Memetic Mutation: It is difficult to say "What are we going to do tonight?" to someone who watched this show without getting "The same thing we do every night, try to take over the world!" as a response.
Especially Brain's nightmare from the first part of the "Brianwashed" trilogy.
Tastes Like Diabetes: In the episode "Brain Drained", one of the interviewees suggests that the Pinky and the Brain TV show should drop the world domination aspect and be a Nick-Jr.-esque children's show called "Pinky-Winky and Brainy-Wainy".
Pinky, Elmyra & the Brain. Not only do the fans hate the series, but also the writer; Peter Hastings not only wrote an episode of the original series predicting the series' downfall because of the executives' demands ("You'll Never Eat Food Pellets in This Town Again"), but later left Warner Bros.
To a lesser, yet still reviled, extent, when the show was rerun on Nickelodeon, the channel superimposed their logo onto various objects in every single shot of the intro. Nobody liked it.
Values Dissonance: Brainania has a touch of this. This is partially from the portrayal of South Pacific Islanders as naive and easy to dupe, and partially because foreign aid is no longer seen as the Acceptable Target it once was.
The Woobie: Both mice are examples in their own ways.
Pinky, despite his cheerful personality, gets hit with Break the Cutie quite a bit (like when he was crying in "The Family That Poits Together, Narfs Together" when he remembers being taken away from his family), and he could really use a hug at times in the Christmas and Halloween special episodes.
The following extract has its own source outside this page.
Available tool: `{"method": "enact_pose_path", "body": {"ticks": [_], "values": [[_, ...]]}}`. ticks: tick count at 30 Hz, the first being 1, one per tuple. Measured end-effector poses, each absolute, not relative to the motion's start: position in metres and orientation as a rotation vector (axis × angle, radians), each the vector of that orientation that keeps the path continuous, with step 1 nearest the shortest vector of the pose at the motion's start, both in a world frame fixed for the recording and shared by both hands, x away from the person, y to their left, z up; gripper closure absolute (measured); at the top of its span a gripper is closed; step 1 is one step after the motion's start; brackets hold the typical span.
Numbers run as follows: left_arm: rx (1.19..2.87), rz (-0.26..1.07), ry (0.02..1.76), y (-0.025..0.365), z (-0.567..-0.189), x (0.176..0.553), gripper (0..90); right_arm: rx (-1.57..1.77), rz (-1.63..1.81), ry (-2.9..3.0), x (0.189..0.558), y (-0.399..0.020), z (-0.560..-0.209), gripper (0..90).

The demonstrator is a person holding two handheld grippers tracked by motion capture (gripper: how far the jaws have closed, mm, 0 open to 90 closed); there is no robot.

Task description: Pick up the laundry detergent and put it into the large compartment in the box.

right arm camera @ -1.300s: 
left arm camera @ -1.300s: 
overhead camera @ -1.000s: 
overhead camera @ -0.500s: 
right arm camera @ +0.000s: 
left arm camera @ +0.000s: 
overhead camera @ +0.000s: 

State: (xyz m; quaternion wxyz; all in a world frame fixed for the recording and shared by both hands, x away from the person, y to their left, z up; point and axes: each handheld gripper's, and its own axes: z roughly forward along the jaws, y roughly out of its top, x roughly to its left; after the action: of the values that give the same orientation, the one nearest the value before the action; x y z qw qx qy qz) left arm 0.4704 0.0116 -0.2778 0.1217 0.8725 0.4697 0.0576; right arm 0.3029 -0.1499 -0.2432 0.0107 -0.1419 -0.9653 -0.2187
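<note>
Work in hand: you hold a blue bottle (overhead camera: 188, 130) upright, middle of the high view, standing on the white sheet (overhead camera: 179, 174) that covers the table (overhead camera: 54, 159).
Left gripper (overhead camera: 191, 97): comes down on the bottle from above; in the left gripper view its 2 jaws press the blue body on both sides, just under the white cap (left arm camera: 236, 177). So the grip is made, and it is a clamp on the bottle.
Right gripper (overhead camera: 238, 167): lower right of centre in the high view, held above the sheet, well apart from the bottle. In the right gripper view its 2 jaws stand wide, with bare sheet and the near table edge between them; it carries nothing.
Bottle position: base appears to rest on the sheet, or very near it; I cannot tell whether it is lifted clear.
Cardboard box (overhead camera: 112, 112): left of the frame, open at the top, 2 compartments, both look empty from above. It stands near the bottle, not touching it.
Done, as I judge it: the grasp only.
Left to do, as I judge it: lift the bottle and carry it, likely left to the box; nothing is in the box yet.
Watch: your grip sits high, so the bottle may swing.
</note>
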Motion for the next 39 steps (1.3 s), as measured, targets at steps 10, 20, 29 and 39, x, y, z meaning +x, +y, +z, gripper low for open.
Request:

Brain tirelessly works to achieve his ambition, but is constantly thwarted by various means. It may be that his gene-splicing experience has deprived him of much of his emotional sensitivity, hence his cold and jerkish tendancies. He slips into Jerkass Woobie territory on several occasions when he realizes how badly he treats Pinky and gets upset about it. It also doesn't hurt that he's capable of pulling off some serious Puppy-Dog Eyes — and does so in the opening theme.